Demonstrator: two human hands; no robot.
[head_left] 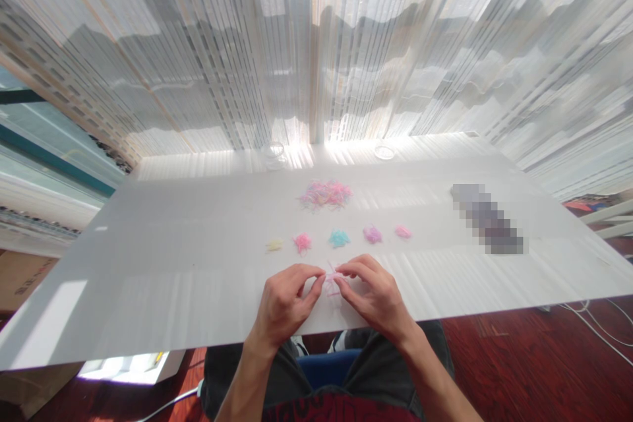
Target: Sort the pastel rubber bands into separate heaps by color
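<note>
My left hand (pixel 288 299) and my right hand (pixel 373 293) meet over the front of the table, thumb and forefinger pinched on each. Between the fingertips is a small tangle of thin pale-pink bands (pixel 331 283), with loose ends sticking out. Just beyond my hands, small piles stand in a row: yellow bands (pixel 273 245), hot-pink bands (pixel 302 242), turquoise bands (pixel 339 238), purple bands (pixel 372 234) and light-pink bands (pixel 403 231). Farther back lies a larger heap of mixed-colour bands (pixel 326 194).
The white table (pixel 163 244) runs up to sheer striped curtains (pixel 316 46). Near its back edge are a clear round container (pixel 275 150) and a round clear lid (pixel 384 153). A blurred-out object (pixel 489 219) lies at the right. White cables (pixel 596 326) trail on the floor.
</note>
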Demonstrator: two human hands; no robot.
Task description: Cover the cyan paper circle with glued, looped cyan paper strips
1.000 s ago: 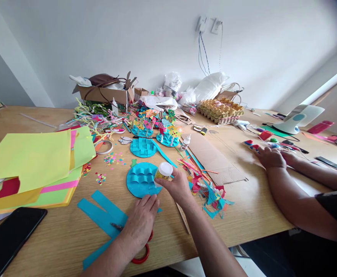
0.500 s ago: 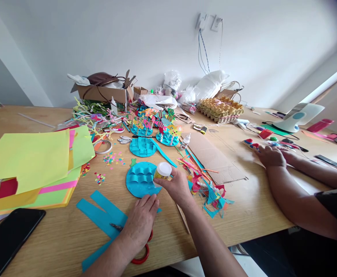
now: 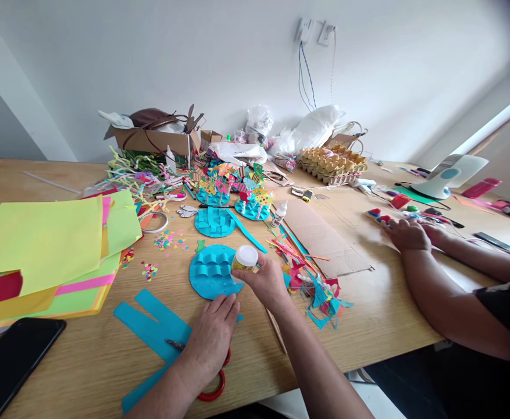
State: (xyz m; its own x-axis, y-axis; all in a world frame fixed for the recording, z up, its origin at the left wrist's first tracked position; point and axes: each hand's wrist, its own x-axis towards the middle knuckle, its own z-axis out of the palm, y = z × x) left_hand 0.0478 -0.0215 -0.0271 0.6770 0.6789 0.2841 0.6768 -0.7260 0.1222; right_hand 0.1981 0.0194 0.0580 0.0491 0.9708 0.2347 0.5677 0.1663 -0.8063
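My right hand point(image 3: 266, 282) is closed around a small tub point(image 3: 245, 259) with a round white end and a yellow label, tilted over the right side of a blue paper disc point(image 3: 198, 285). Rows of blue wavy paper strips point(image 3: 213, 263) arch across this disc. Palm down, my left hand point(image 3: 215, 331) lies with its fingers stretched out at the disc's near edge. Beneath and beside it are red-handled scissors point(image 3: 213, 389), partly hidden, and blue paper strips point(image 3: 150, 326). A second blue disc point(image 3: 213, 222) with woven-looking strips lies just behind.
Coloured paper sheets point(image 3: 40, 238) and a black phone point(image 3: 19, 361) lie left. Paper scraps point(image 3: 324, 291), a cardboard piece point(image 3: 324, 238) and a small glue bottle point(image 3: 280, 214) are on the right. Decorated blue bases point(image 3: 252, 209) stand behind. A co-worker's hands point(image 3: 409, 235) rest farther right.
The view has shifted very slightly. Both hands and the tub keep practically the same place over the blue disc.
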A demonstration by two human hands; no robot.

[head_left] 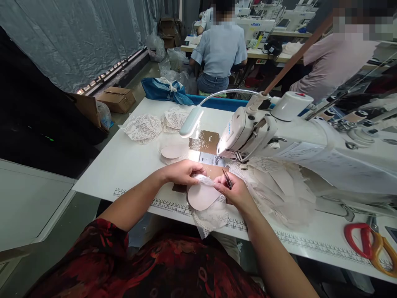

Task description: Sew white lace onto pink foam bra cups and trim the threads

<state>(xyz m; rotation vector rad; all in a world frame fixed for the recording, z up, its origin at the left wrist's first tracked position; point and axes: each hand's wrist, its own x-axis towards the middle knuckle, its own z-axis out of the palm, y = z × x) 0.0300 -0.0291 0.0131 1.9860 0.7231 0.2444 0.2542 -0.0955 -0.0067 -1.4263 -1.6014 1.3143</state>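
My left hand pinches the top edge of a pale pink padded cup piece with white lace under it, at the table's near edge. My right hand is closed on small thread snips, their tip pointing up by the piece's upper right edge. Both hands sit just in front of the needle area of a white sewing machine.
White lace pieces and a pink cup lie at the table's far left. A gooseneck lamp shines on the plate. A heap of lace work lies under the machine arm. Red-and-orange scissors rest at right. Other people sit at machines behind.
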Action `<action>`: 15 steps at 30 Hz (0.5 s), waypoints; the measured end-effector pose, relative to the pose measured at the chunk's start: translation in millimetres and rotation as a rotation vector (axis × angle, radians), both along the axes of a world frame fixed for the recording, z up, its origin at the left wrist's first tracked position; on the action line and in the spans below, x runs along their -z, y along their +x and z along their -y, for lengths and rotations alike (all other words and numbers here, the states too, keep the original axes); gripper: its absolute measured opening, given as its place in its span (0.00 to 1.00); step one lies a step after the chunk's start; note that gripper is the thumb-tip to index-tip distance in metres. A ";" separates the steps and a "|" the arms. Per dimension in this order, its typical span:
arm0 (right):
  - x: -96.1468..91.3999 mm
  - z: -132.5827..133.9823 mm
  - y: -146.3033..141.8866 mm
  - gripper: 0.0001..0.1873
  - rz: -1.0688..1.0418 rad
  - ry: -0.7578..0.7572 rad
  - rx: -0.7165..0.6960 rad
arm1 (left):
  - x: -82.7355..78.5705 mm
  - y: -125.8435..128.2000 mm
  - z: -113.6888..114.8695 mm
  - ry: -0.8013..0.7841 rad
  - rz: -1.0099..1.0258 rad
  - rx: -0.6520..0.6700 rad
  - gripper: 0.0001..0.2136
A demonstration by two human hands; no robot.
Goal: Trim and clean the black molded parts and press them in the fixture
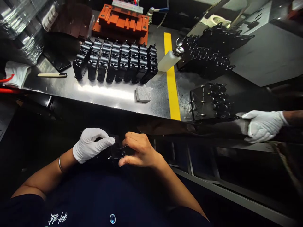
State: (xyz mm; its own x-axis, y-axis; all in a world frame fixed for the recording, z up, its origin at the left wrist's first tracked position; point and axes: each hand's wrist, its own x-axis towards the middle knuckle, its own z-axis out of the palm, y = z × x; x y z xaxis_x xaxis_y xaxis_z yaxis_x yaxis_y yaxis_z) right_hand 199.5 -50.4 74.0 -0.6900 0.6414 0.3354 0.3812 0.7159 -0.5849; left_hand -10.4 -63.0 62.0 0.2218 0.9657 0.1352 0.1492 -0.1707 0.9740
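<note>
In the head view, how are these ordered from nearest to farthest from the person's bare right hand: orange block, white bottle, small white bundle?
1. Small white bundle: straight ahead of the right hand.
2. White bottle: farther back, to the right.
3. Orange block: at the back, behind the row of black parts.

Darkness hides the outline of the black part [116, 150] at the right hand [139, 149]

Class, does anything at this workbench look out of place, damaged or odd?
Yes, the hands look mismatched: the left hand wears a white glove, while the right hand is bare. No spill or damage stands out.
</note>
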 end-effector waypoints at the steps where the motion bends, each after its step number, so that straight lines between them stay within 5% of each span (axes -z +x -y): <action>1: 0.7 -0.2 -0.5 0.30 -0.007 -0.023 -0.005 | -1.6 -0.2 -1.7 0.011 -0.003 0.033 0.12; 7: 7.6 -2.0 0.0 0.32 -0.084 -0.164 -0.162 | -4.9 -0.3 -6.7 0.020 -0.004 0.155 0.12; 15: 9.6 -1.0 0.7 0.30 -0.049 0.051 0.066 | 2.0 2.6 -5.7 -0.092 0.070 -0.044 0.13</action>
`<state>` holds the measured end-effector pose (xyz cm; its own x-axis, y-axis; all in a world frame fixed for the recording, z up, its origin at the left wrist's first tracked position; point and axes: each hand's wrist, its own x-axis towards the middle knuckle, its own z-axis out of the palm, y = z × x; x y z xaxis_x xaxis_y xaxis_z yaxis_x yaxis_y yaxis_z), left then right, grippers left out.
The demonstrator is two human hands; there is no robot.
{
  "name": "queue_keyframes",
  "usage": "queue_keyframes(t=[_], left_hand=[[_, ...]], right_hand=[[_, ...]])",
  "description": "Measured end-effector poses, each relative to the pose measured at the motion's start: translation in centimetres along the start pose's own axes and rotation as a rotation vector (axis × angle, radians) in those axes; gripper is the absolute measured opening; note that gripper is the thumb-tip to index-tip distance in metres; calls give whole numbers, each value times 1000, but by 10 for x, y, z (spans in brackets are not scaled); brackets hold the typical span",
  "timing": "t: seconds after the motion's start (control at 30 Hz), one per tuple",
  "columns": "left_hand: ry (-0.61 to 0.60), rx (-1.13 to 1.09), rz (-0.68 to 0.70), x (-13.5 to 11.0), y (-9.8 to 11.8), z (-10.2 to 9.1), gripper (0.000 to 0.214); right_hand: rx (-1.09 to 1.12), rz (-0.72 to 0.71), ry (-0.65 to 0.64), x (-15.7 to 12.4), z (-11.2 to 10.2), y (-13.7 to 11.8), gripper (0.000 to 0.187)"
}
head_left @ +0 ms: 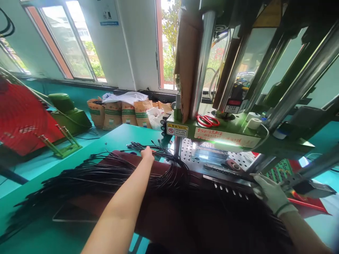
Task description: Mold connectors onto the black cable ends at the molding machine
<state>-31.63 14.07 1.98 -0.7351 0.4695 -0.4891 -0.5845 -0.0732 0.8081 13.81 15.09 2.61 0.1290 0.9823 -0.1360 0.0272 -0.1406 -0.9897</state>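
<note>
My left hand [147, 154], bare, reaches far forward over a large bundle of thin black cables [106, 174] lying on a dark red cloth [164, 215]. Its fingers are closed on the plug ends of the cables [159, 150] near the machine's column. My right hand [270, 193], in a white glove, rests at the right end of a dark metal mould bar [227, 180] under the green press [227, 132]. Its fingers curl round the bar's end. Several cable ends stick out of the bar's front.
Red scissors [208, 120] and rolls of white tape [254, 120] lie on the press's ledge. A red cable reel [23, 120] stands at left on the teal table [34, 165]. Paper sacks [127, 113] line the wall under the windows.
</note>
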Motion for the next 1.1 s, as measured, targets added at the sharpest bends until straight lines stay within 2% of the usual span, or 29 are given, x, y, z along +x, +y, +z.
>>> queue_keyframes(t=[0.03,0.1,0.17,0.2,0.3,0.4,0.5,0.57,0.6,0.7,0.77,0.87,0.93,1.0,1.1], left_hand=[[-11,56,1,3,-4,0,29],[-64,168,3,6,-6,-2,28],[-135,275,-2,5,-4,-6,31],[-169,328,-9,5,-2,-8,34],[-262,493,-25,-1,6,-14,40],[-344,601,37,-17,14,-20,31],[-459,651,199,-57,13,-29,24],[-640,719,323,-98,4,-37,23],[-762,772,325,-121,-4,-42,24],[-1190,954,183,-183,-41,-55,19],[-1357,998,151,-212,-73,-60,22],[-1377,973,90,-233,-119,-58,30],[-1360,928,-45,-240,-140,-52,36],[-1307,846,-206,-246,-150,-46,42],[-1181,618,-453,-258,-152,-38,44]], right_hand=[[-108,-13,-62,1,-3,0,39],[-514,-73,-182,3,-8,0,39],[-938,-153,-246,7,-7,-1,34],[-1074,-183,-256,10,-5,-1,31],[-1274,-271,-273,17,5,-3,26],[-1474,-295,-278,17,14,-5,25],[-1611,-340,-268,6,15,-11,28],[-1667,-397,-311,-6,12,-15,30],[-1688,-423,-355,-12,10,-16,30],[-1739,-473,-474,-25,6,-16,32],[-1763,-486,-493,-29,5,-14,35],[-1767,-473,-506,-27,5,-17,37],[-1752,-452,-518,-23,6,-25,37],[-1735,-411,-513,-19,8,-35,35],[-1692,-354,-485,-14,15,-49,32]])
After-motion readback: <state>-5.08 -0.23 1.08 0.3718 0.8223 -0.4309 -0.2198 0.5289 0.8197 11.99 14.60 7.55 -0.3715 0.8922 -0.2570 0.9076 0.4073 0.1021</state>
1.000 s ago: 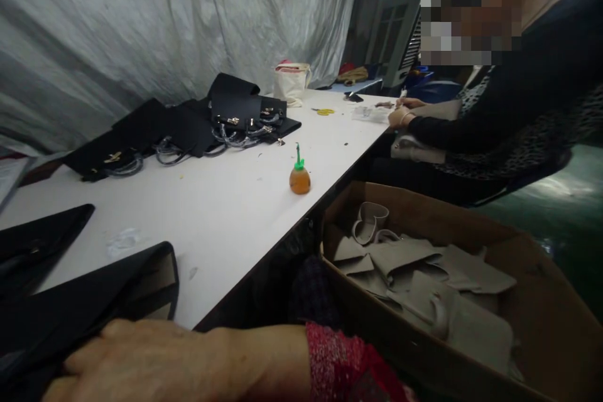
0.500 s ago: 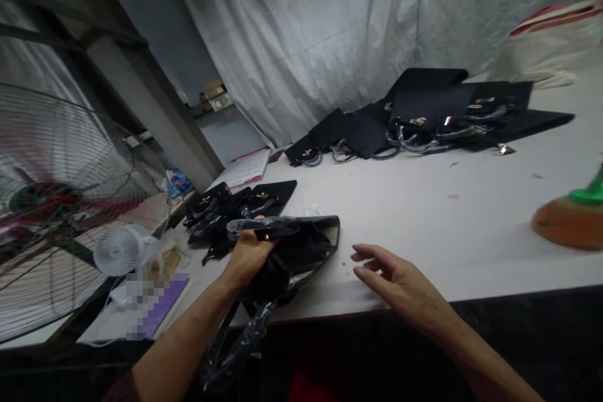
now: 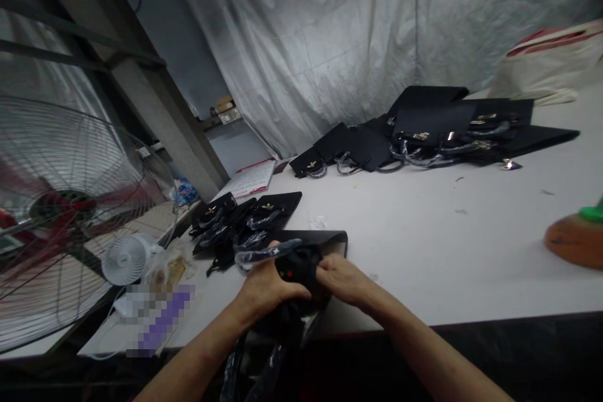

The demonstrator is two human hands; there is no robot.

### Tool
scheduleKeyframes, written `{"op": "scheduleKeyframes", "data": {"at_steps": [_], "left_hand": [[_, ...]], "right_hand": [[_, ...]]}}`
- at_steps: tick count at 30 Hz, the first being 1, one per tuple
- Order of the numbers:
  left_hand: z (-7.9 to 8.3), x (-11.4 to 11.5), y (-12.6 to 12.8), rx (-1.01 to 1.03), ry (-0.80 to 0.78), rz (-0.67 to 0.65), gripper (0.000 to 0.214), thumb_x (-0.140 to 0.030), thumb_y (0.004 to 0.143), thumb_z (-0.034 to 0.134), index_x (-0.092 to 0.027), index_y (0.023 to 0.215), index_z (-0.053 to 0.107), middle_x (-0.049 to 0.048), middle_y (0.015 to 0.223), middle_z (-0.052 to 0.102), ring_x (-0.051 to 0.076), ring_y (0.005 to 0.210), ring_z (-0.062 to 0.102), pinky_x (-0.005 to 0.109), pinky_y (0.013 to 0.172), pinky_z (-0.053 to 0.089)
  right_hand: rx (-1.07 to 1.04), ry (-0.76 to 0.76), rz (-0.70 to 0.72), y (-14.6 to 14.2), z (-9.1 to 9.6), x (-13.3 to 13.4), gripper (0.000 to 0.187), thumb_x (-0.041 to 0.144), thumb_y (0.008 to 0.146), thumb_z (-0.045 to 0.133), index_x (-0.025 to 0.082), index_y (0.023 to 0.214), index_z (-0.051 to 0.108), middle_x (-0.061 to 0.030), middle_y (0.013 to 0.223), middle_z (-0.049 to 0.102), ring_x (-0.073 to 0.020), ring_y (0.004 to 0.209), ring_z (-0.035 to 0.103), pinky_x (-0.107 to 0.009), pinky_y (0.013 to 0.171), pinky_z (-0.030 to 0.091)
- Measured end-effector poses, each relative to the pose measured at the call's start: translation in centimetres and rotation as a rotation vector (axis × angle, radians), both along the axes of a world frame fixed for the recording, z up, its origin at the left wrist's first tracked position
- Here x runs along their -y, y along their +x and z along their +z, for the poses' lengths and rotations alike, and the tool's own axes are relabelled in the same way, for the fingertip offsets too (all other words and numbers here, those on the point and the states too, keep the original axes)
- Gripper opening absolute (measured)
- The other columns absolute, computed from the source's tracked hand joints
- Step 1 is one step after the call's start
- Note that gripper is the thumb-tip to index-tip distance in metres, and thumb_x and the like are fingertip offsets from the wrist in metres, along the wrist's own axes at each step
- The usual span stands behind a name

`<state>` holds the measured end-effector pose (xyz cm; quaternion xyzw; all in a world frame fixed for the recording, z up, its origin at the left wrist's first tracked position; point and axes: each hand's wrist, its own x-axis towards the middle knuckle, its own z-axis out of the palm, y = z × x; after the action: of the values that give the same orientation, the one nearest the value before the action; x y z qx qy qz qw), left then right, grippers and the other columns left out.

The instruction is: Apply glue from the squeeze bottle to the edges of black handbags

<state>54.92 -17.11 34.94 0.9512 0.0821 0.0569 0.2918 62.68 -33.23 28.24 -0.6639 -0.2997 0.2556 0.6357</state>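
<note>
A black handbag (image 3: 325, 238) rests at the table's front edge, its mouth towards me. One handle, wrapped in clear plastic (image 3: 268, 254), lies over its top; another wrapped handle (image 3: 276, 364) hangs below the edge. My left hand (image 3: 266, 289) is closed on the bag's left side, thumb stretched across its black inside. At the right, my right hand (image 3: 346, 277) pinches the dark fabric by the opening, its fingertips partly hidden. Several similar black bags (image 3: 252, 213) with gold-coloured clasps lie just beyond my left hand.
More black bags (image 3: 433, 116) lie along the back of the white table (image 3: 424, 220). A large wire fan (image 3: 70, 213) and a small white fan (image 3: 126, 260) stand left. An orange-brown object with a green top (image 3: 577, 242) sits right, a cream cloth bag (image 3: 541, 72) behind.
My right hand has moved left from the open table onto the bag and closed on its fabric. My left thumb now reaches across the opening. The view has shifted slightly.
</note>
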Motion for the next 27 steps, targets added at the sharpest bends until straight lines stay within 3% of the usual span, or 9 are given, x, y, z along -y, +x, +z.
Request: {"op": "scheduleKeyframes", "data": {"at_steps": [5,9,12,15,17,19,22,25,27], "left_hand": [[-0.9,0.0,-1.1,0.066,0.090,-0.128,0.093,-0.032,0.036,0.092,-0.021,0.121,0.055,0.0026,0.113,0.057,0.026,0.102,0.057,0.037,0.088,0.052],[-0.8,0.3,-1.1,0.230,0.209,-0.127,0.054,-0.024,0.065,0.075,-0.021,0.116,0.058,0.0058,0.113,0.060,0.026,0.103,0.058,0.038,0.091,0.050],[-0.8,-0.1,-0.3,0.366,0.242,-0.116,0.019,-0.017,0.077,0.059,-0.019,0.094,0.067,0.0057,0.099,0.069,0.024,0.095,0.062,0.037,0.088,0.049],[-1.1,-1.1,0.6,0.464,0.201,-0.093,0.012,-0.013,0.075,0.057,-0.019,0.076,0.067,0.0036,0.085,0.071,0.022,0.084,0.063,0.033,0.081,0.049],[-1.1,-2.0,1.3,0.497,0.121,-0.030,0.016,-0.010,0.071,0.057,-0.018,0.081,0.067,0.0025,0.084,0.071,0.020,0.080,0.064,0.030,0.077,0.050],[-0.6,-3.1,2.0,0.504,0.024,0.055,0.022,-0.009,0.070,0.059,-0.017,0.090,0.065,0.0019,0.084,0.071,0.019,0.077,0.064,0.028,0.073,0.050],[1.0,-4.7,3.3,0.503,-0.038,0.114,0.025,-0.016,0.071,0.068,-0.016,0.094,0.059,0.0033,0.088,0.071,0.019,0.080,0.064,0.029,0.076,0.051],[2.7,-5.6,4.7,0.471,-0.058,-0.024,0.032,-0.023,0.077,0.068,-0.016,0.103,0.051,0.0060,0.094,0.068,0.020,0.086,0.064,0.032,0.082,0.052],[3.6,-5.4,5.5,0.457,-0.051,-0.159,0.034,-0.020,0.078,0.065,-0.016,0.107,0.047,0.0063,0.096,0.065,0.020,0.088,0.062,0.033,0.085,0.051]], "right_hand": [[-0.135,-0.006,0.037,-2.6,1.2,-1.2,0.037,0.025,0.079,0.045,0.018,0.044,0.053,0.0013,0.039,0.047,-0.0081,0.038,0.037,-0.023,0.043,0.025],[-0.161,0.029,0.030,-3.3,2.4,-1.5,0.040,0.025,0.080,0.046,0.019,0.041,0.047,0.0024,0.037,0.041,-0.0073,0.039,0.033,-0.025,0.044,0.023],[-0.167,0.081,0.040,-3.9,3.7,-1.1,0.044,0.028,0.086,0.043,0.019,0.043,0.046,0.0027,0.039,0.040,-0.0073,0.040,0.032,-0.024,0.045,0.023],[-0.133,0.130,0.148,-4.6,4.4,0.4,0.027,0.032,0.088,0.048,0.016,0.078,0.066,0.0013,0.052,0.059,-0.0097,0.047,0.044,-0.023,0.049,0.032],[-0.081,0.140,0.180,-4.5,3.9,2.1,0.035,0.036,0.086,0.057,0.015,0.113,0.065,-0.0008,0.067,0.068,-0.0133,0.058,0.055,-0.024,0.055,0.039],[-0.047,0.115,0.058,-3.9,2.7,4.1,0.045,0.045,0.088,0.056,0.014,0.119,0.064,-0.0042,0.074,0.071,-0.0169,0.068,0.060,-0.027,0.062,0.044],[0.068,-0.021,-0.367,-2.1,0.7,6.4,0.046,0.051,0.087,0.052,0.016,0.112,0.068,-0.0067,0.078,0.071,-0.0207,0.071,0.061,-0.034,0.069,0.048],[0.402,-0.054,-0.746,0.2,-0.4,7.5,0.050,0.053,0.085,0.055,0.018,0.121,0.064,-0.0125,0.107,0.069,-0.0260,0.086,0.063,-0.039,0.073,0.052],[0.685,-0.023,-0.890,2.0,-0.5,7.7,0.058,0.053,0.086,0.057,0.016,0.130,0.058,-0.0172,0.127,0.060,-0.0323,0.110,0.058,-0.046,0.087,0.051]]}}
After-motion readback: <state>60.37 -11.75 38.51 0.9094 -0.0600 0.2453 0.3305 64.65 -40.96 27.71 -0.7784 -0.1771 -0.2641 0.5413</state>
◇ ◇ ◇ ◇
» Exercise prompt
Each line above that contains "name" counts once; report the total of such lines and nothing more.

» Exercise output
2